Wenn man die miesepetrigen Analysen mancher Redner*innen in der Funk- und Presselandschaft oder auf Parteitagen zum Höhenflug der AfD als wahr annimmt, dann könnte man sich fragen: Warum hat die AfD nicht längst schon die absolute Mehrheit? Augenscheinlich bleibt all jenen, die unzufrieden mit der Politik sind, genervt von den öffentlich-rechtlichen Medien, überfordert von der Komplexität der Krisen und schwer beunruhigt durch irrational, paranoide Befürchtungen, dass ihnen „die da oben“ demnächst das Fleischessen, das Autofahren, das Heizen und das Bauen verbieten würden, doch gar nichts anderes übrig bleibe?

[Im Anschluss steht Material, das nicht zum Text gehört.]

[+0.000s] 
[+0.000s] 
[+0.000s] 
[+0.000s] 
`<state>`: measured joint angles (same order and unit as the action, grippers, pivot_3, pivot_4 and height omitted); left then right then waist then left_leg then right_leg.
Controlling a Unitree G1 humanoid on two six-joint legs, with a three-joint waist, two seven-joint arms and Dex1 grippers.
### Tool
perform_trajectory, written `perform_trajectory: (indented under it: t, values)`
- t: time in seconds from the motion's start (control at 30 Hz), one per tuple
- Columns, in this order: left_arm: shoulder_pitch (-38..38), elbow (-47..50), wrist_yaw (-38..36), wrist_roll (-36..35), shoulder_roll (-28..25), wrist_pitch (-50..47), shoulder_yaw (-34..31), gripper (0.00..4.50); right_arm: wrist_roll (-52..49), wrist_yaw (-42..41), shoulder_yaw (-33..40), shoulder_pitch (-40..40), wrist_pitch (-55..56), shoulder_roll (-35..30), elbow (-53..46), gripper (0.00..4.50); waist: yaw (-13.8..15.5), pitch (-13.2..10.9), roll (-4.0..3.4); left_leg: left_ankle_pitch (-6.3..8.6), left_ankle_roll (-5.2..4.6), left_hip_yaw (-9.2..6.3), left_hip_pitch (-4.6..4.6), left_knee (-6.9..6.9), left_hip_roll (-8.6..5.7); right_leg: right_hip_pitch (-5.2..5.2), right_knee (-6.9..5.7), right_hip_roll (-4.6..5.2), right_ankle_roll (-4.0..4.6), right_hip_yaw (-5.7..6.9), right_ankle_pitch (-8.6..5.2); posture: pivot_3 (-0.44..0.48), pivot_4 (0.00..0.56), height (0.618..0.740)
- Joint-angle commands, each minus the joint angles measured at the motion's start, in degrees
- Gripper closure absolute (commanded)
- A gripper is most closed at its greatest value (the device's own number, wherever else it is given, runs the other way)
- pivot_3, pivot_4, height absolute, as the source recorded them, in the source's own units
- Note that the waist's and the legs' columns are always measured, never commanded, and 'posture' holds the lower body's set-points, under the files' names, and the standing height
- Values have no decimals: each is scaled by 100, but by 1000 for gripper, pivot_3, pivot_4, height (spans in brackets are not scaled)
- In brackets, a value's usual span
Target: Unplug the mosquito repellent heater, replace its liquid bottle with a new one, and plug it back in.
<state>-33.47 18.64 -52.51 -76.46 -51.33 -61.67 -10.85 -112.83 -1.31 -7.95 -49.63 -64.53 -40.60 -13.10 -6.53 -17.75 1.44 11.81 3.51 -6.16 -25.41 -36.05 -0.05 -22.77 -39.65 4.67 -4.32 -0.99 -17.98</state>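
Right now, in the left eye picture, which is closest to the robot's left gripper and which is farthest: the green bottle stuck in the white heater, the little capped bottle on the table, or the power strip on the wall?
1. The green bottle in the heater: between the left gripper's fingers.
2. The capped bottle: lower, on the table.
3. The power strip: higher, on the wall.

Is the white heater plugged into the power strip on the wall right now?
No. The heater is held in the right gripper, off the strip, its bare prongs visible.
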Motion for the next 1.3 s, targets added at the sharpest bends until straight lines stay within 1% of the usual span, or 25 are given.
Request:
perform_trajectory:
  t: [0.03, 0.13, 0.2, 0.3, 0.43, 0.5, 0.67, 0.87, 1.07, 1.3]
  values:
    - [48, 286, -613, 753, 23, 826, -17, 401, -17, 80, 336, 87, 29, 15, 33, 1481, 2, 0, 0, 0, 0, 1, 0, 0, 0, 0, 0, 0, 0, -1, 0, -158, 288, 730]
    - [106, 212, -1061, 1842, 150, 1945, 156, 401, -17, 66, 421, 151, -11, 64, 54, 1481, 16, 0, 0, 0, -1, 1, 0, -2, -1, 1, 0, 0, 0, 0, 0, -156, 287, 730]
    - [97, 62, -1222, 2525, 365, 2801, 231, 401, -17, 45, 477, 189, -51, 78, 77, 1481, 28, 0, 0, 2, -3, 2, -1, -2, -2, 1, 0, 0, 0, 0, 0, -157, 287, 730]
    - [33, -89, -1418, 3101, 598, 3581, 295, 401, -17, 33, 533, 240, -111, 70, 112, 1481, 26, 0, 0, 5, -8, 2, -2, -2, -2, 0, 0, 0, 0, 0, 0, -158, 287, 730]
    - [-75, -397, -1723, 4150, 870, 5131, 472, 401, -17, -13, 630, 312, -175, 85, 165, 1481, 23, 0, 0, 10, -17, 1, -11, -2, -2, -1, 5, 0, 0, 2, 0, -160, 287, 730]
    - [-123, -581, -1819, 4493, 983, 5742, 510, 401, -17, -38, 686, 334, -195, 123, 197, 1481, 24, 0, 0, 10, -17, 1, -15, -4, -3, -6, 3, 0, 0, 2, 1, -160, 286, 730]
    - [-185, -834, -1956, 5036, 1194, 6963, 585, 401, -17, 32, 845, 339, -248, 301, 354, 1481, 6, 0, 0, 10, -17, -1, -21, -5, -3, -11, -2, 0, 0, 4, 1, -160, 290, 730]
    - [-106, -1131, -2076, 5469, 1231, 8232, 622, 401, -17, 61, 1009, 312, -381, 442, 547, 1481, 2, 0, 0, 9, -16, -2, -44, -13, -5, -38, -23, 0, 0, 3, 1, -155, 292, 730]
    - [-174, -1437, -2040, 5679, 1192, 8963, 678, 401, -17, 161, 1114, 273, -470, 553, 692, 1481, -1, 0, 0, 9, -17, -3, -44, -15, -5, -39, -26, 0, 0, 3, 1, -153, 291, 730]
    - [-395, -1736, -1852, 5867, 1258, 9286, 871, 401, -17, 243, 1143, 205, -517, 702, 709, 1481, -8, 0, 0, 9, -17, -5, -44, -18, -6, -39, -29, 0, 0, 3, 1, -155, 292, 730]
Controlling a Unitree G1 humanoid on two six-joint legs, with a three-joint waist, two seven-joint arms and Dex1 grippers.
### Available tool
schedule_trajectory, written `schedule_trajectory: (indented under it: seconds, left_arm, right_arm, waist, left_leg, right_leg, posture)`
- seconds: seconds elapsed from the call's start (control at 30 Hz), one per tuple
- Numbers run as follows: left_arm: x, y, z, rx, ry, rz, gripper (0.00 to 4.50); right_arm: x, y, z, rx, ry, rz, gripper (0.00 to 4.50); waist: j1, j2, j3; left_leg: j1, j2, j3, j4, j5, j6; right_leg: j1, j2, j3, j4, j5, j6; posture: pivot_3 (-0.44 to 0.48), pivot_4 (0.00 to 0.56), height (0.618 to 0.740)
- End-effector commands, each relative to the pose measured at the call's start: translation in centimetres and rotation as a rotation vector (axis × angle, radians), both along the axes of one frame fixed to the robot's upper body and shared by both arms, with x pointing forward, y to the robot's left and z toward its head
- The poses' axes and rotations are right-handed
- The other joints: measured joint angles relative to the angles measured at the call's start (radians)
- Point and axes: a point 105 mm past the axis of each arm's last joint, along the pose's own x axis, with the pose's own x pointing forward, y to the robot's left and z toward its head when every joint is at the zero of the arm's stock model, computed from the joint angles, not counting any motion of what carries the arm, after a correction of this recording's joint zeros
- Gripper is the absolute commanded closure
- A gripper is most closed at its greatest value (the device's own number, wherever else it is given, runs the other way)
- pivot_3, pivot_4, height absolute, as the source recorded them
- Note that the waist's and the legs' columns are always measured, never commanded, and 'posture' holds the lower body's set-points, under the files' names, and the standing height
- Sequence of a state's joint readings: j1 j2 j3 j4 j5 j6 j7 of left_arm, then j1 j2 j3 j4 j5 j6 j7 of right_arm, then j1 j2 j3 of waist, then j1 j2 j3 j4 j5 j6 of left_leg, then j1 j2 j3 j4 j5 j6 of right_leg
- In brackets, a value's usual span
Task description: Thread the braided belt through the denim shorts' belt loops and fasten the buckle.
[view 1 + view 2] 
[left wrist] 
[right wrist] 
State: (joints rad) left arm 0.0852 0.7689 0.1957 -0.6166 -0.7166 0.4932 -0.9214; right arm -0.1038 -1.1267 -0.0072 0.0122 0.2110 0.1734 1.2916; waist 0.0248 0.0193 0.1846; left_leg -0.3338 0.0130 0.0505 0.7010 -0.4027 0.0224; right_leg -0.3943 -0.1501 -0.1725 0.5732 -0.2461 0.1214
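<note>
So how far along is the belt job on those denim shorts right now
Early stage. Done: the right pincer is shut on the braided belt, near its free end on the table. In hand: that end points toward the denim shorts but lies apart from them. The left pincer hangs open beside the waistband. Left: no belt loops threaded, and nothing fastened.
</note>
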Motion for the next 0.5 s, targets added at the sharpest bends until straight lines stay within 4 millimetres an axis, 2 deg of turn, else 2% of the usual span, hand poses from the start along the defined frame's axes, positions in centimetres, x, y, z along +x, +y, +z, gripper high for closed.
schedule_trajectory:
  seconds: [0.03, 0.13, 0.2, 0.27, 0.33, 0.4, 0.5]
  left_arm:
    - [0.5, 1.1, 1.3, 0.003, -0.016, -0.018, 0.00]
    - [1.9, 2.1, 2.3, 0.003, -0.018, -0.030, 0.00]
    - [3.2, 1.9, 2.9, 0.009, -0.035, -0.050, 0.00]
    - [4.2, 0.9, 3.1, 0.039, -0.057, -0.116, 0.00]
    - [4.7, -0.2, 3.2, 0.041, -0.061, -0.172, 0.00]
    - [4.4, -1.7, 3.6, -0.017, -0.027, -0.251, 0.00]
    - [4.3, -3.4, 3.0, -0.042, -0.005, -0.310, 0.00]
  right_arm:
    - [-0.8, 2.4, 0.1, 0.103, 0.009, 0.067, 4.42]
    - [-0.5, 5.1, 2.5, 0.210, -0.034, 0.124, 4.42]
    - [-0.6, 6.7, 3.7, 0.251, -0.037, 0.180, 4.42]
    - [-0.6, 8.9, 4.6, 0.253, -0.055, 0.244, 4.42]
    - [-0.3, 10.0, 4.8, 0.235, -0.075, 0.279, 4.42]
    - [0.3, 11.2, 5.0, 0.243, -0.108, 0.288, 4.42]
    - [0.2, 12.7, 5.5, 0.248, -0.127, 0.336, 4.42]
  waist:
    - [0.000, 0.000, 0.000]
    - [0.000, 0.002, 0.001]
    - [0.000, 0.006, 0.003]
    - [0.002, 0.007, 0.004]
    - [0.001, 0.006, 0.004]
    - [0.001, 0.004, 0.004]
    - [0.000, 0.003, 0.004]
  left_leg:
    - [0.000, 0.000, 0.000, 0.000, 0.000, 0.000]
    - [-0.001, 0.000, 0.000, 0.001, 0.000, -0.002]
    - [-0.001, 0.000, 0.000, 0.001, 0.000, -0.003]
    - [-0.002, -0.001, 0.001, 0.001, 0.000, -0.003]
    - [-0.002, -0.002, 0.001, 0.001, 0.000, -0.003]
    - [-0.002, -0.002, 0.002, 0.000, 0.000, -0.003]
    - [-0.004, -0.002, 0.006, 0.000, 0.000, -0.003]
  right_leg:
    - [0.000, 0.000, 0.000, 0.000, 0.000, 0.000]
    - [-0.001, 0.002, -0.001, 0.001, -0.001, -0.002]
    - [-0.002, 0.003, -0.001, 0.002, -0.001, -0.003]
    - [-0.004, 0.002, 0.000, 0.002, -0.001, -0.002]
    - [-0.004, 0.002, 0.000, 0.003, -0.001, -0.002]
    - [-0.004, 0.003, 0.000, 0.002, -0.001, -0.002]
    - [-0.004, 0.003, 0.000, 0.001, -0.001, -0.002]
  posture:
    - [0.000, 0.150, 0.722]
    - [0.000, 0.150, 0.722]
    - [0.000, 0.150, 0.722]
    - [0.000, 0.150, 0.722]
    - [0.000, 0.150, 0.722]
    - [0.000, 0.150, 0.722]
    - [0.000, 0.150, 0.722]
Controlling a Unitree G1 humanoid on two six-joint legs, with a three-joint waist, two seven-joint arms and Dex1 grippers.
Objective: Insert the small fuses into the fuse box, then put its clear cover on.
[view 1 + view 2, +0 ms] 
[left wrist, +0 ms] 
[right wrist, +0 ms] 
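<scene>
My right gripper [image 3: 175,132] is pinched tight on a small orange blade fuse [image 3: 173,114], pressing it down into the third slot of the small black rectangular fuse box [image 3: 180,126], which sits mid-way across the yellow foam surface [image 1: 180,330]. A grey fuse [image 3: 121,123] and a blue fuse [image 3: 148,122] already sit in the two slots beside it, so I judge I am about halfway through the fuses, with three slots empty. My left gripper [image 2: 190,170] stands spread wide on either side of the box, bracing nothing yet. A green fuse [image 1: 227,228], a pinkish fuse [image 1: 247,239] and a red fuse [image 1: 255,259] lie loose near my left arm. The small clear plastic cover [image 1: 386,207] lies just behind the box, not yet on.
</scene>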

Da wird pauschalisiert, das bzw. so wäre „das Volk“, die schweigende Mehrheit. Und diese gebe nun berechtigterweise die „richtige“ Richtung für Politik und Gesellschaft vor. In der „Neuen Züricher Zeitung“ war zu lesen, dass die deutschen Parteien und die deutschen Mainstreammedien nur in einer Blase existieren und jede Bodenhaftung verloren hätten. Es wurde auch festgestellt, dass all jene Deutschen, die lautstark und von vielen beklatscht darüber jammerten, dass sie ihre Meinung nicht sagen dürften, dass die Medien gleichgeschaltet seien und dass die Demokratie längst nicht mehr funktioniere: dass diese Leute sachlich und faktisch zwar unrecht hätten, aber dennoch eine Art emotionale Wahrheit benennen, weil die Wirklichkeit letztlich nur das sei, worauf sich die Leute einigen können.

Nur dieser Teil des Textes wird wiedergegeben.